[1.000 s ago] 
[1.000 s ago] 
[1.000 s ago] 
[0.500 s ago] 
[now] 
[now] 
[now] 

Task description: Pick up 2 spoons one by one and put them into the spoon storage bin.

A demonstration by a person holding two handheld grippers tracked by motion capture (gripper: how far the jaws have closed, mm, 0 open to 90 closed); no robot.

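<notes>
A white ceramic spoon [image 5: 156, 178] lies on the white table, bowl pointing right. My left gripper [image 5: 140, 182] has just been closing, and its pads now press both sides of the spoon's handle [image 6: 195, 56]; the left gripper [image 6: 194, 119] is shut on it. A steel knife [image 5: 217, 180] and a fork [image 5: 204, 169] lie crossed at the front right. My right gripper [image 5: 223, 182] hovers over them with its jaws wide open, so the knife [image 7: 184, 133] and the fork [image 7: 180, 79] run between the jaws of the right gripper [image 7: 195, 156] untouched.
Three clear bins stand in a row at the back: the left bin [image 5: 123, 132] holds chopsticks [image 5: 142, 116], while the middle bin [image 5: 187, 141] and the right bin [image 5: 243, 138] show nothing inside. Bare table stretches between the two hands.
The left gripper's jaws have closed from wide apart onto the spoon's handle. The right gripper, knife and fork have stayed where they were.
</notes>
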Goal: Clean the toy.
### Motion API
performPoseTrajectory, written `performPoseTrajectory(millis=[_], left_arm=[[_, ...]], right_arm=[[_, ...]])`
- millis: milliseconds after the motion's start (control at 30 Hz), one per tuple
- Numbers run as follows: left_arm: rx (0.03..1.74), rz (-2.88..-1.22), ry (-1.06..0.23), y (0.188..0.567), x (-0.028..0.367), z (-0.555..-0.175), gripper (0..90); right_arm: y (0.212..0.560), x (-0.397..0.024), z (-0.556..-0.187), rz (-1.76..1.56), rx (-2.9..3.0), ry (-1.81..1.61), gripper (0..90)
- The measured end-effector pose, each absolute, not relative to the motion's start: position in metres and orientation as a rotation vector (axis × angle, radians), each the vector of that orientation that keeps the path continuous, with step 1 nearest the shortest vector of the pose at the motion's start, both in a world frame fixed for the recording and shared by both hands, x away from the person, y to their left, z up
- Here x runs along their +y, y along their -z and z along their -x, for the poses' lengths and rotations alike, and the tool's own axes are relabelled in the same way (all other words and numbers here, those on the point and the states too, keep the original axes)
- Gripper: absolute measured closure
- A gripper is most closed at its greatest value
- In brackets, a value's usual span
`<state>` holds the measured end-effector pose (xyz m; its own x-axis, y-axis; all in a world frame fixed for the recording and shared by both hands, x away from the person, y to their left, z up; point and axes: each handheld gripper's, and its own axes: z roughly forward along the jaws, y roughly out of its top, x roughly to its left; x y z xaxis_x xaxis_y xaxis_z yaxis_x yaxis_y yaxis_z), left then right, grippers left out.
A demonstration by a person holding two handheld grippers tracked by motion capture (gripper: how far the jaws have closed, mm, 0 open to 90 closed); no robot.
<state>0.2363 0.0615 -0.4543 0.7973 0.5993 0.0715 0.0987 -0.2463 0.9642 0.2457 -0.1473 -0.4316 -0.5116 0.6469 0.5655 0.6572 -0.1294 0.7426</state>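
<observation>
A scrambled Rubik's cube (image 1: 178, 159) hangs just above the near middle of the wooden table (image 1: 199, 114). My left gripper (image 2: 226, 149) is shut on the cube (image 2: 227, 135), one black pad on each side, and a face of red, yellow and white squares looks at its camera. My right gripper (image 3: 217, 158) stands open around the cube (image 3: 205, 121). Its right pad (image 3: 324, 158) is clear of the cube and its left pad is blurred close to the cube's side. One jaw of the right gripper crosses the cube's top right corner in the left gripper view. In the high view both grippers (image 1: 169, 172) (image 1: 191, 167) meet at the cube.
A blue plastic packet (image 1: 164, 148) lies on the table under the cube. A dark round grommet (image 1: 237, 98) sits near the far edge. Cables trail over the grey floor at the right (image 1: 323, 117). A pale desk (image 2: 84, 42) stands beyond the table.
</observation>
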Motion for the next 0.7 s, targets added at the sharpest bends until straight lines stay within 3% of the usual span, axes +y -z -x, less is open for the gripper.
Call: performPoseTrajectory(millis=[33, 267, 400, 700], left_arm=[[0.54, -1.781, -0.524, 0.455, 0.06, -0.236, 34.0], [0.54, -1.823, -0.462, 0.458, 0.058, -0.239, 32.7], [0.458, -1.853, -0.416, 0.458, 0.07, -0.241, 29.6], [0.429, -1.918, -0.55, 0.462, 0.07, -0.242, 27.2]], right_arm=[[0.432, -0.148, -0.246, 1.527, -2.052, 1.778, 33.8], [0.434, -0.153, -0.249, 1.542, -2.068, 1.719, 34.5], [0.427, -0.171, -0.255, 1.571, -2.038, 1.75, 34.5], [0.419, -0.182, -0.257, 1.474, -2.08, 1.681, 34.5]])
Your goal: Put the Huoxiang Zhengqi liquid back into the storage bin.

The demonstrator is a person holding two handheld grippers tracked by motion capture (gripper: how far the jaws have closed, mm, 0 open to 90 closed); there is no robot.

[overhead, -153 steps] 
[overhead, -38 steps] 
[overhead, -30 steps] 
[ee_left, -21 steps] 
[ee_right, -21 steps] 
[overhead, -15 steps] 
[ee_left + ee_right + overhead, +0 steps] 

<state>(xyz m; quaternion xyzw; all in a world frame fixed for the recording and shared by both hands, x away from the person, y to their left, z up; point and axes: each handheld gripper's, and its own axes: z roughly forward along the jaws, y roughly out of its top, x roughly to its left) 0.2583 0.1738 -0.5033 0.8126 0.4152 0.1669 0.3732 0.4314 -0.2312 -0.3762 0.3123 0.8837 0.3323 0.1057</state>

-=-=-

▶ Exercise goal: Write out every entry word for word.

▶ Result:
[1.000 s ago] 
[1.000 s ago] 
[1.000 s ago] 
[0.500 s ago] 
[now] 
[now] 
[now] 

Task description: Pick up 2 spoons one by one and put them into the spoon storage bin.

A demonstration by a person holding two handheld grippers tracked by motion capture (gripper: how far the jaws have closed, mm, 0 open to 90 closed); no robot.

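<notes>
A white ceramic spoon [image 5: 156, 178] lies on the white table, bowl pointing right. My left gripper [image 5: 140, 182] has just been closing, and its pads now press both sides of the spoon's handle [image 6: 195, 56]; the left gripper [image 6: 194, 119] is shut on it. A steel knife [image 5: 217, 180] and a fork [image 5: 204, 169] lie crossed at the front right. My right gripper [image 5: 223, 182] hovers over them with its jaws wide open, so the knife [image 7: 184, 133] and the fork [image 7: 180, 79] run between the jaws of the right gripper [image 7: 195, 156] untouched.
Three clear bins stand in a row at the back: the left bin [image 5: 123, 132] holds chopsticks [image 5: 142, 116], while the middle bin [image 5: 187, 141] and the right bin [image 5: 243, 138] show nothing inside. Bare table stretches between the two hands.
The left gripper's jaws have closed from wide apart onto the spoon's handle. The right gripper, knife and fork have stayed where they were.
</notes>
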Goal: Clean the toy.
### Motion API
performPoseTrajectory, written `performPoseTrajectory(millis=[_], left_arm=[[_, ...]], right_arm=[[_, ...]])`
- millis: milliseconds after the motion's start (control at 30 Hz), one per tuple
- Numbers run as follows: left_arm: rx (0.03..1.74), rz (-2.88..-1.22), ry (-1.06..0.23), y (0.188..0.567), x (-0.028..0.367), z (-0.555..-0.175), gripper (0..90); right_arm: y (0.212..0.560), x (-0.397..0.024), z (-0.556..-0.187), rz (-1.76..1.56), rx (-2.9..3.0), ry (-1.81..1.61), gripper (0..90)
- The measured end-effector pose, each absolute, not relative to the motion's start: position in metres and orientation as a rotation vector (axis × angle, radians), each the vector of that orientation that keeps the path continuous, with step 1 nearest the shortest vector of the pose at the motion's start, both in a world frame fixed for the recording and shared by both hands, x away from the person, y to their left, z up
- Here x runs along their +y, y along their -z and z along their -x, for the poses' lengths and rotations alike, and the tool's own axes are relabelled in the same way (all other words and numbers here, those on the point and the states too, keep the original axes)
- Gripper: absolute measured closure
- A gripper is most closed at its greatest value
- In brackets, a value's usual span
`<state>` holds the measured end-effector pose (xyz m; its own x-axis, y-axis; all in a world frame fixed for the recording and shared by both hands, x away from the person, y to their left, z up; point and axes: each handheld gripper's, and its own axes: z roughly forward along the jaws, y roughly out of its top, x roughly to its left; x y z xaxis_x xaxis_y xaxis_z yaxis_x yaxis_y yaxis_z), left then right, grippers left out.
A demonstration by a person holding two handheld grippers tracked by motion capture (gripper: how far the jaws have closed, mm, 0 open to 90 closed); no robot.
<state>0.2363 0.0615 -0.4543 0.7973 0.5993 0.0715 0.0987 -0.2463 0.9642 0.2457 -0.1473 -0.4316 -0.5116 0.6469 0.5655 0.6572 -0.1294 0.7426</state>
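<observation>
A scrambled Rubik's cube (image 1: 178, 159) hangs just above the near middle of the wooden table (image 1: 199, 114). My left gripper (image 2: 226, 149) is shut on the cube (image 2: 227, 135), one black pad on each side, and a face of red, yellow and white squares looks at its camera. My right gripper (image 3: 217, 158) stands open around the cube (image 3: 205, 121). Its right pad (image 3: 324, 158) is clear of the cube and its left pad is blurred close to the cube's side. One jaw of the right gripper crosses the cube's top right corner in the left gripper view. In the high view both grippers (image 1: 169, 172) (image 1: 191, 167) meet at the cube.
A blue plastic packet (image 1: 164, 148) lies on the table under the cube. A dark round grommet (image 1: 237, 98) sits near the far edge. Cables trail over the grey floor at the right (image 1: 323, 117). A pale desk (image 2: 84, 42) stands beyond the table.
</observation>
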Motion for the next 0.7 s, targets added at the sharpest bends until straight lines stay within 3% of the usual span, axes +y -z -x, less is open for the gripper.
Call: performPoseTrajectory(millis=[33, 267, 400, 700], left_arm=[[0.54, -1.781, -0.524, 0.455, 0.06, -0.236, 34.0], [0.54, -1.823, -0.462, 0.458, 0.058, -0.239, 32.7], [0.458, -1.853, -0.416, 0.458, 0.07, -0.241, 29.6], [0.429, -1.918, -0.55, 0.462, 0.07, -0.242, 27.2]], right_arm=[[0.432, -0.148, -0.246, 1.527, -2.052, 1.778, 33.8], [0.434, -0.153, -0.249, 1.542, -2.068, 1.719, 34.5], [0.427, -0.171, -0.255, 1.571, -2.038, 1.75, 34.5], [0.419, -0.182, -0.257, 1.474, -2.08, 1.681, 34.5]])
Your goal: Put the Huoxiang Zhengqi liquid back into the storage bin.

The demonstrator is a person holding two handheld grippers tracked by motion capture (gripper: how far the jaws have closed, mm, 0 open to 90 closed); there is no robot.

[overhead, -153 steps] 
[overhead, -38 steps] 
[overhead, -30 steps] 
[ee_left, -21 steps] 
[ee_right, -21 steps] 
[overhead, -15 steps] 
[ee_left + ee_right + overhead, +0 steps] 

<state>(xyz m; quaternion xyzw; all in a world frame fixed for the recording and shared by both hands, x away from the person, y to their left, z up; point and axes: each handheld gripper's, and its own axes: z roughly forward along the jaws, y roughly out of its top, x roughly to its left) 0.2583 0.1738 -0.5033 0.8126 0.4152 0.1669 0.3732 0.4314 -0.2312 -0.3762 0.3123 0.8837 0.3323 0.1057</state>

Nothing remains to be added to the output.